When I enrolled at Bucknell and joined the Bison wrestling team as a walk on, my coach told me I was going to wrestle at 177 lbs. I wanted to challenge myself more, so I volunteered to try out against the incumbent heavyweight starter – a former state champion – for his position. My coach didn’t understand why I wanted to wrestle against someone who, in his eyes, was clearly superior…until I beat him. This passion for always striving to do better and dream big, even when it’s outside my comfort zone, enabled me to grow Graham from a firm of six people to now employing nearly 200 with offices in Philadelphia, New York City and Washington, DC.
If at first you don’t succeed…
Wrestling is not a sport for the faint of heart, and one of the most important lessons I’ve learned is “stick-to-itiveness” – showing dogged perseverance despite injury, circumstance or any other obstacle standing in the way of reaching my goal. As an insurance broker, persistence is key when it comes to securing new accounts. In fact, I once landed an account after nearly 12 years of working to establish a relationship. 12 years to land the account and within one day our team jumped in as their partner and identified deficiencies in their previous coverage. If I had given up after a year, two years, five years or even ten years, we wouldn’t have had this success.
Believe in yourself and what you set out to do.
Growing up, I struggled with self-confidence, but through wrestling, I gained a new sense of empowerment and blossomed. It instilled in me confidence in myself and my abilities, on and off the wrestling mat. Competing against athletes who were ranked top ten nationally – and winning – likely played a role in that. But, it was also about realizing the value of preparation and hard work, and trusting in that to get me where I wanted to be. In business, there are always going to be challenges but I give credit to wrestling for driving me to trust my instincts, believe in the work I am doing and face those obstacles with vigor.
All for one, one for all.
Although wrestling is a team sport, the competition itself is entirely individual. In my experience wrestling as a heavyweight, I normally competed in the last bout of the match, where victory or defeat often hung in the balance. I was forced to channel my inner strength, in order to not let my team, watching and cheering from the sidelines, down. In my senior year, this resulted in an undefeated season for only the second time in program history.

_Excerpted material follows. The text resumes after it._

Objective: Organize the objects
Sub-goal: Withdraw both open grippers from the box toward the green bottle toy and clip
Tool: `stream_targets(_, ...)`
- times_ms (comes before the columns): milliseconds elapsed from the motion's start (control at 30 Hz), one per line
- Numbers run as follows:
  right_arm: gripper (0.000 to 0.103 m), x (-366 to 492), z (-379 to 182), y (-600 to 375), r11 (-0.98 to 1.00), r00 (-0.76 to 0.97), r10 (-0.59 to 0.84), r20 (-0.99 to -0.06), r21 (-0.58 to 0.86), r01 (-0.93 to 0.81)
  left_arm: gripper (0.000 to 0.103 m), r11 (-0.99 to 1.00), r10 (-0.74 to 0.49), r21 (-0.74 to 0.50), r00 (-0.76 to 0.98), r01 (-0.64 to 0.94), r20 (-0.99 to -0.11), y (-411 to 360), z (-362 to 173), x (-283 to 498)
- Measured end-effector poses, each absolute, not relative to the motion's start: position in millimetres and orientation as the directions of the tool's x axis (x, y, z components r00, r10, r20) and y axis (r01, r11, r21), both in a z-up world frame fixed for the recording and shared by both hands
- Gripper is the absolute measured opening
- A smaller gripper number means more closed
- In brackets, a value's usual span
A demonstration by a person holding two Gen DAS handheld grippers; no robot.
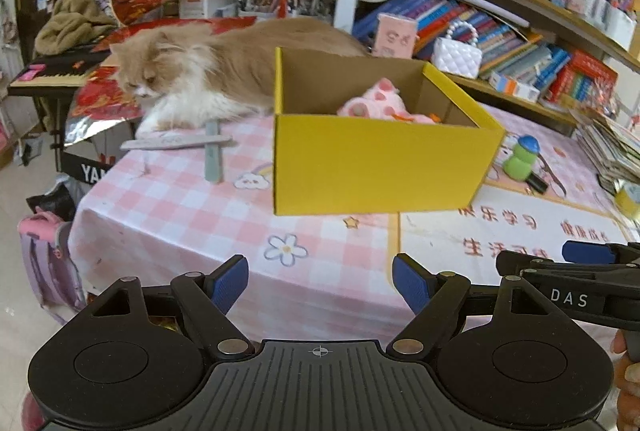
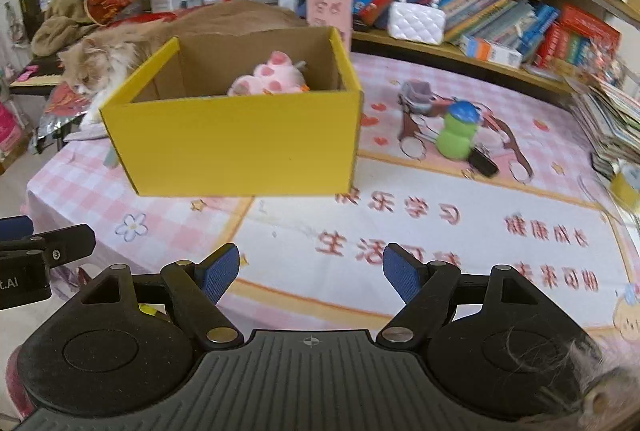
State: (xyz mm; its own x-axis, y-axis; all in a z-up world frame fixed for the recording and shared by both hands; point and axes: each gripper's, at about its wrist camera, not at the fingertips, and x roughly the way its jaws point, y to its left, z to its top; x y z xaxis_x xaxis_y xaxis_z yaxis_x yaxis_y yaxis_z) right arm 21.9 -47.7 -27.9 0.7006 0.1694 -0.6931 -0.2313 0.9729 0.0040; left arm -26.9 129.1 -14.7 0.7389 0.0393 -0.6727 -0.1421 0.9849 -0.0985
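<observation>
A long-haired cat (image 1: pixel 192 79) is lying along the table's far edge, its hindquarters hidden behind the yellow cardboard box (image 1: pixel 372 167). The box is sitting mid-table, holding a pink plush toy (image 2: pixel 272 77) partly concealed by the front wall. A green bottle-shaped toy (image 2: pixel 456 135) is standing right of the box; the strapped item behind it is hard to identify. The left gripper (image 1: pixel 319 285) and right gripper (image 2: pixel 311 273) are hovering over the near edge, jaws spread, holding nothing.
</observation>
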Motion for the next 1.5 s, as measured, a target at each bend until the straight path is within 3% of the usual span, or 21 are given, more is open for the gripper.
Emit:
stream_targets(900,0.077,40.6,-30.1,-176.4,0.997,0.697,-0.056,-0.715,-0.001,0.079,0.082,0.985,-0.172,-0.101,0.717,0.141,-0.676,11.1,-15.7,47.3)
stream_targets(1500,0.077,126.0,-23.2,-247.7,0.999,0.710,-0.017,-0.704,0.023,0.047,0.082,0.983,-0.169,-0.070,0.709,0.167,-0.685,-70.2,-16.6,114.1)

In the business world, executives must balance individual goals with shared goals of the team or company. More than 50 years since starting at Graham, I continue to involve myself in the day-to-day responsibilities of servicing our clients, in addition to ensuring the growth of the business and its strategy for the future. It’s a balancing act.
Knowing the impact that athletics can have on an individual and their work ethic, we have attracted many former athletes as part of our unique hiring process at Graham, where we identify the best and brightest in their respective fields regardless of industry background.
Together, we strive every day, in every way to do it “The Graham Way” – taking a sense of pride in not shrinking in the face of challenges and working tirelessly to ensure our clients’ bottom lines and their employees are protected.
More than 50 years after wrestling at Bucknell, I’m still part of a world-class team.